- **Required action**: Among the records below, which lines contain the string "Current"? Report them.

[Dataset records]
────────────────

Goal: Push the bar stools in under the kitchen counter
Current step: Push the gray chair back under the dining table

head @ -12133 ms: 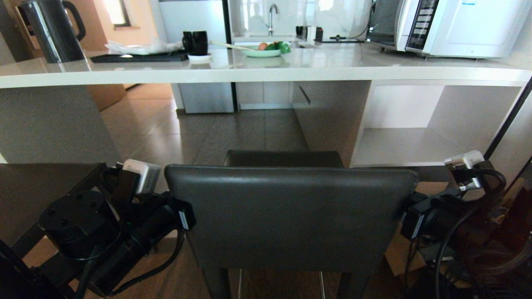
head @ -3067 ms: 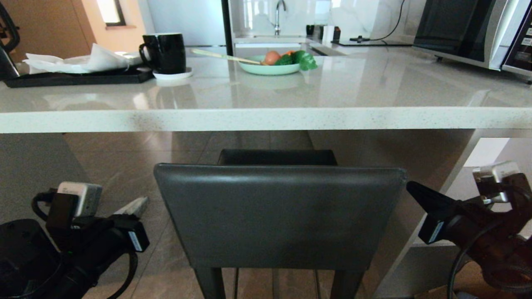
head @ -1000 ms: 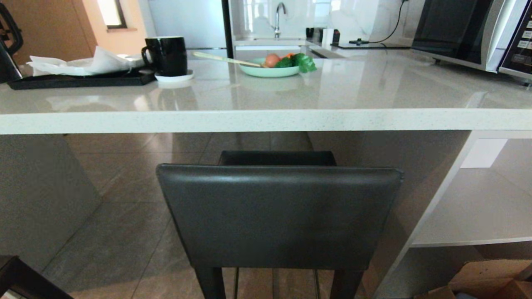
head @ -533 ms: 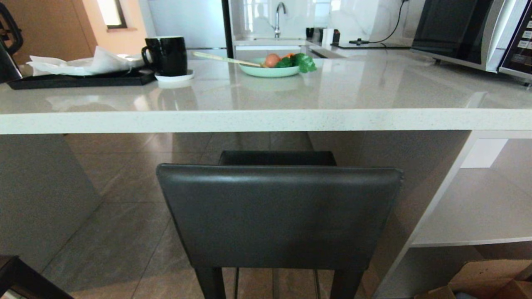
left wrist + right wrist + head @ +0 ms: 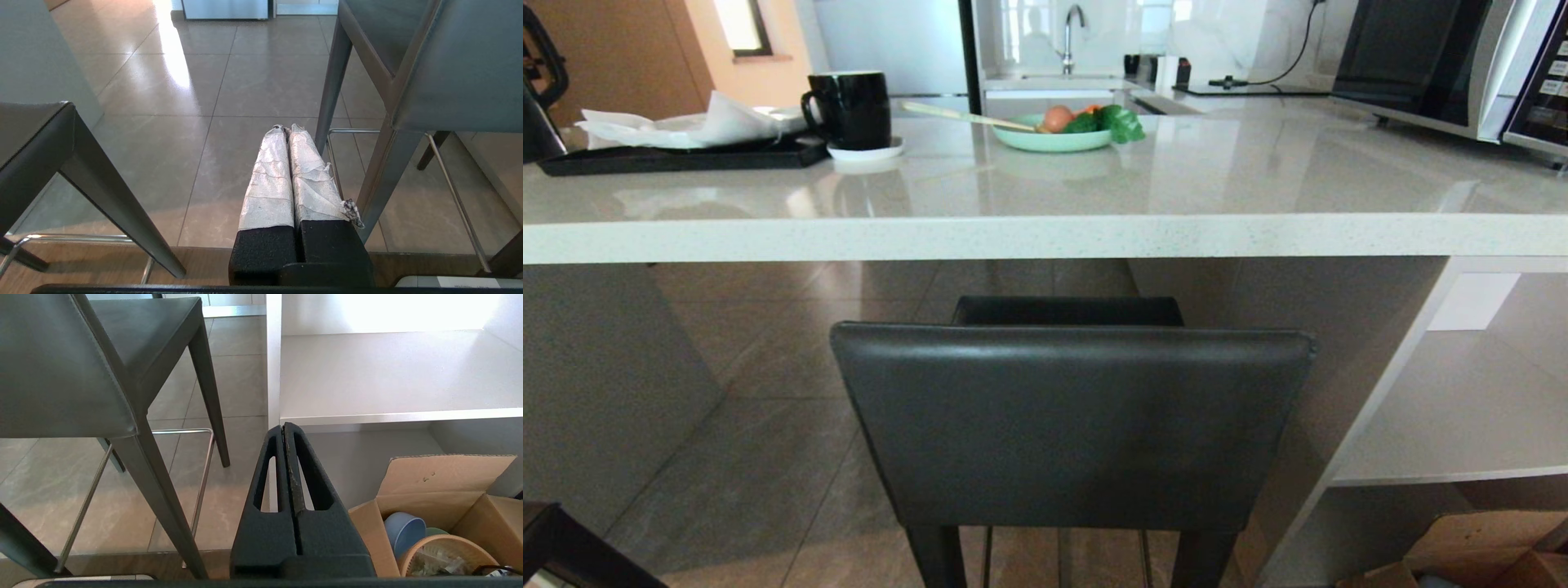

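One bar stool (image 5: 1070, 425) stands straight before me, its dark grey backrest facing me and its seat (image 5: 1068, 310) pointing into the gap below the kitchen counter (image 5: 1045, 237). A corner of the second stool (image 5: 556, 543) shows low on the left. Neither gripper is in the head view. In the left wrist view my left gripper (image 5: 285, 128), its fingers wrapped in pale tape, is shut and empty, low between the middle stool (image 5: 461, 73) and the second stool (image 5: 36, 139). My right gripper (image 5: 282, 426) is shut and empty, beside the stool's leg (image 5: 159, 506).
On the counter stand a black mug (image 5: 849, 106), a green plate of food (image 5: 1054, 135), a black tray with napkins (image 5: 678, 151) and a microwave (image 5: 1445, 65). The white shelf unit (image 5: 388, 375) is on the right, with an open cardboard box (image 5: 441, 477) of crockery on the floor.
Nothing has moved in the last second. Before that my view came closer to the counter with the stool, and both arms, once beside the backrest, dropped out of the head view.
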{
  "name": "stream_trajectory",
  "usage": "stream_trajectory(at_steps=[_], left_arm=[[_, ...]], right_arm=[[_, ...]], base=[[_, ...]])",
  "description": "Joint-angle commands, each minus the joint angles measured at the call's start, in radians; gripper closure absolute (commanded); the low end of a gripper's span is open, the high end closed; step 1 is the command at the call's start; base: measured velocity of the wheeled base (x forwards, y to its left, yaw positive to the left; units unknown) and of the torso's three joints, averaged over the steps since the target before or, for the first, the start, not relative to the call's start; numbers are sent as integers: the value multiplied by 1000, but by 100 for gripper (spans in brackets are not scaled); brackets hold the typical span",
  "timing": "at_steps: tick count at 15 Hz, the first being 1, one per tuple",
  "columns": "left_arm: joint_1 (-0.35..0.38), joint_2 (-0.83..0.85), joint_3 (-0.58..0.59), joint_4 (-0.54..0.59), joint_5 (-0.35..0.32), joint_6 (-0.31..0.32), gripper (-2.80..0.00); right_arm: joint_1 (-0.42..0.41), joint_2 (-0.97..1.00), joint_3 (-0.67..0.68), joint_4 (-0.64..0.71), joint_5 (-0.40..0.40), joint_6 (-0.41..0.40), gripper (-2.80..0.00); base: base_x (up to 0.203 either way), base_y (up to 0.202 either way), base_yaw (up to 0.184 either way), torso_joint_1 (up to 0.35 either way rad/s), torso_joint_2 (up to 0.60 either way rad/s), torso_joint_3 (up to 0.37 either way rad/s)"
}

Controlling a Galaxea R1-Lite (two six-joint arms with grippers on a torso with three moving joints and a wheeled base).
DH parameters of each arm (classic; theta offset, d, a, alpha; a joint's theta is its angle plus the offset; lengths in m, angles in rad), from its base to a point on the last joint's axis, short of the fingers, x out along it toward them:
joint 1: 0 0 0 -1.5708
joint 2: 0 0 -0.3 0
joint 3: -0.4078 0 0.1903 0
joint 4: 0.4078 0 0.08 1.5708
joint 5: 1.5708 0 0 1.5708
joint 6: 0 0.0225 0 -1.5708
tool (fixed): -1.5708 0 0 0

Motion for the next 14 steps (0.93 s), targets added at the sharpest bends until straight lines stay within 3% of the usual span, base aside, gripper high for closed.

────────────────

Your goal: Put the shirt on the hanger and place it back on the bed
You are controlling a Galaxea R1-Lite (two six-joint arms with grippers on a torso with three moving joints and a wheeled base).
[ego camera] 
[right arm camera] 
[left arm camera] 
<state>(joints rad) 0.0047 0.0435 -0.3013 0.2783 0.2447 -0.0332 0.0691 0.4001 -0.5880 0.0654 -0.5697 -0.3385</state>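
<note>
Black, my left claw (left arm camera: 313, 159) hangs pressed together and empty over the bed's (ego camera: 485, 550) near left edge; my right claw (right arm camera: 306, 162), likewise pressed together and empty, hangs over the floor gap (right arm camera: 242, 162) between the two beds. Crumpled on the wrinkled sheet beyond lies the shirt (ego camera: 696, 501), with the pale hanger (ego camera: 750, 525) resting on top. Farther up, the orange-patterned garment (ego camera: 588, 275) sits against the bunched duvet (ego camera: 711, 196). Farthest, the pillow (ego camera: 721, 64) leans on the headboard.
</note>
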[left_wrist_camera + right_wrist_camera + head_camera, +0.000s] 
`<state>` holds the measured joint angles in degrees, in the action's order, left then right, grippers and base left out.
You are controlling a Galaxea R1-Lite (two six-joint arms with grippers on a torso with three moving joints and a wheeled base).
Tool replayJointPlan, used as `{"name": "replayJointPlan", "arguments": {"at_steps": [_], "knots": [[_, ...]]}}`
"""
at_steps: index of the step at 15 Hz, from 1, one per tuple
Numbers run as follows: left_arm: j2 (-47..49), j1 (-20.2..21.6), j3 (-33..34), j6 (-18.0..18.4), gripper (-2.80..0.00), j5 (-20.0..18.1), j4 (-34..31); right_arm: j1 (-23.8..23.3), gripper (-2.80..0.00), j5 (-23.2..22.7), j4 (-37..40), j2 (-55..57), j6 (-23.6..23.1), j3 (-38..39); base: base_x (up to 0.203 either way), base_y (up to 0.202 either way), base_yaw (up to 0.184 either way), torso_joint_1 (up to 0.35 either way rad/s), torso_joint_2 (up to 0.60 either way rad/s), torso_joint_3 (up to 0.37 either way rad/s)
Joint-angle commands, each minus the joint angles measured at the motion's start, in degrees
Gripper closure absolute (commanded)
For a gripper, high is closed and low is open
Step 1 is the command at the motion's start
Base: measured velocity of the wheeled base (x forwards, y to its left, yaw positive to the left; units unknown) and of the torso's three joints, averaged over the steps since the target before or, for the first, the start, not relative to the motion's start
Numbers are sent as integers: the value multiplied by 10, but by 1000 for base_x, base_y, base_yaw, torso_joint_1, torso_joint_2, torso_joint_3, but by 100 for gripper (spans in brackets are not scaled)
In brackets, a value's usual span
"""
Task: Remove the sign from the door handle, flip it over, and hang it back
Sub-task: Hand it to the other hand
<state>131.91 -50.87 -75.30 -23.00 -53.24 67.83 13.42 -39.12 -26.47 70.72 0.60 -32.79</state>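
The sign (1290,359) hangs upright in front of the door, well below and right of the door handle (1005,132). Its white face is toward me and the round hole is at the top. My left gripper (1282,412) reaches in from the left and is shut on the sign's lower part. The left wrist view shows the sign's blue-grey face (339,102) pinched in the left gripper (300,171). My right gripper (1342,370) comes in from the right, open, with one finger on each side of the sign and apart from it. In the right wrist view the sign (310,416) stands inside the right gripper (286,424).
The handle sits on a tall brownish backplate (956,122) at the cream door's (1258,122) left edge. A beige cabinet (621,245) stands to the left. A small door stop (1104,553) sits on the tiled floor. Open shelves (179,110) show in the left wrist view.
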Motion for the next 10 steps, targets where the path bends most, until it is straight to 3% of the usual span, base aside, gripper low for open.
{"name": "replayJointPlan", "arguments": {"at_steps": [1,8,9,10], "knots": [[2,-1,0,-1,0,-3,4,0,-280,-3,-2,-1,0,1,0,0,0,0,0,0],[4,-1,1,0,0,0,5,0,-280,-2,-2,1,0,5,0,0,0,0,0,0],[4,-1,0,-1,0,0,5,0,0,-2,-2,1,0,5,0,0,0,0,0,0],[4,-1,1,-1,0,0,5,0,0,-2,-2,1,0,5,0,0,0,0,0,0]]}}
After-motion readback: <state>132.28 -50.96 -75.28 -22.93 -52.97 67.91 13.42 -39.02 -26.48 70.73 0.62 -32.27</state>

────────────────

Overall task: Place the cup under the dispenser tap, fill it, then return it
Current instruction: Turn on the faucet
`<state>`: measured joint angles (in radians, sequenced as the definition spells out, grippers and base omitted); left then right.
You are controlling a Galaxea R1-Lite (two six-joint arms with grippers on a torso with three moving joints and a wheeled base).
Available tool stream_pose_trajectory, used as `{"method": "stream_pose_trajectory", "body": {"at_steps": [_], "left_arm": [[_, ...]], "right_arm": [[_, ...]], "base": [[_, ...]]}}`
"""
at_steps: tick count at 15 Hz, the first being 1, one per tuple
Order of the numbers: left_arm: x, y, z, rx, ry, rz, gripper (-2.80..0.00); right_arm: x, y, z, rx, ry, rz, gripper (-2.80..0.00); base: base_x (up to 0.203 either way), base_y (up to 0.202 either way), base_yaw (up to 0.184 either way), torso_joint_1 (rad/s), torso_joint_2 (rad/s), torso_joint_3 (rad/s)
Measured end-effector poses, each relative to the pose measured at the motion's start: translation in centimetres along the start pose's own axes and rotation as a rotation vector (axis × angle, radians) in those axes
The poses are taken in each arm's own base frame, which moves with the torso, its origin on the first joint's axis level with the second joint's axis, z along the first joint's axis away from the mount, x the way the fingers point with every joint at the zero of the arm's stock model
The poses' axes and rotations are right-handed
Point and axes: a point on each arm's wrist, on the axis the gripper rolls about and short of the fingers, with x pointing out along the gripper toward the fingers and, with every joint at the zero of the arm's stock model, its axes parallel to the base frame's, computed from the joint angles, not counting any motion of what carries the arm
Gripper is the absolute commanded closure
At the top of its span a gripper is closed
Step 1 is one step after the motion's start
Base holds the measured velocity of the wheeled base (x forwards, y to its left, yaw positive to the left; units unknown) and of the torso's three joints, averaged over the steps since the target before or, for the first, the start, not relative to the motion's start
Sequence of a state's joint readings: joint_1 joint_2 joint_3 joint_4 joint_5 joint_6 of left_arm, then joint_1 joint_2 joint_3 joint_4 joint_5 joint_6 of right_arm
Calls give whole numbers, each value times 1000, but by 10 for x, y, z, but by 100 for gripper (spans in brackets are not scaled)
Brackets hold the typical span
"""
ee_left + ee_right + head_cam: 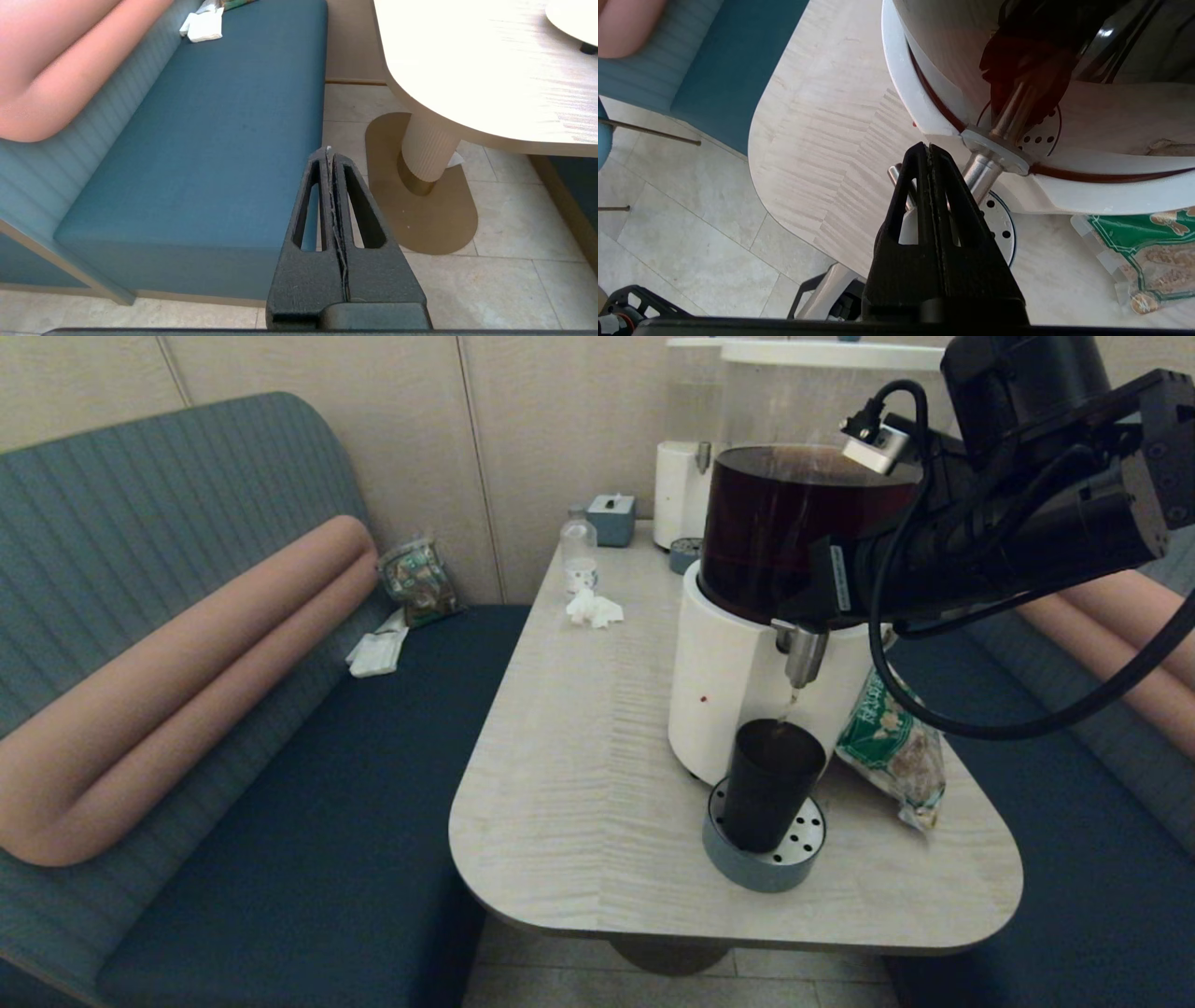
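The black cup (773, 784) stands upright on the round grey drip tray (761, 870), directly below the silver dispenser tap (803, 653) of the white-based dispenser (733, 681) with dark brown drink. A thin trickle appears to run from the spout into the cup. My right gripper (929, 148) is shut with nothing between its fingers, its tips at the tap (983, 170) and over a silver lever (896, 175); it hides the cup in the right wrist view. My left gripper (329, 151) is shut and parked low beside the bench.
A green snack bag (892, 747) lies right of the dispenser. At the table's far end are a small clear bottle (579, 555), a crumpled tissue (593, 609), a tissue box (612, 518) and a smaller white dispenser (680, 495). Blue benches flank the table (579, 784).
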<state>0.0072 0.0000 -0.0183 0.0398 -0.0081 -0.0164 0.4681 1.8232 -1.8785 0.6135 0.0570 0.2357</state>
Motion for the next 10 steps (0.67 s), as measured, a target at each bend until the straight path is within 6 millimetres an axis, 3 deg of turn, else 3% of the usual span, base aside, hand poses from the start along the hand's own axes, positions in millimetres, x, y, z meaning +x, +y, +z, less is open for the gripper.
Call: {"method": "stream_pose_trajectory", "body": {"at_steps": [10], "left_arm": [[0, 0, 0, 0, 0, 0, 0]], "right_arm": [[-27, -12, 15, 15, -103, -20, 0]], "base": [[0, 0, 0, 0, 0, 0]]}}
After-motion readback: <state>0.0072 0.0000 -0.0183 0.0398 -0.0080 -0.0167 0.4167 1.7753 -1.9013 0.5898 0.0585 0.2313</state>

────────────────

- **Answer box**:
Current step: Push the gray chair back under the dining table
Current instruction: Turn on the faucet

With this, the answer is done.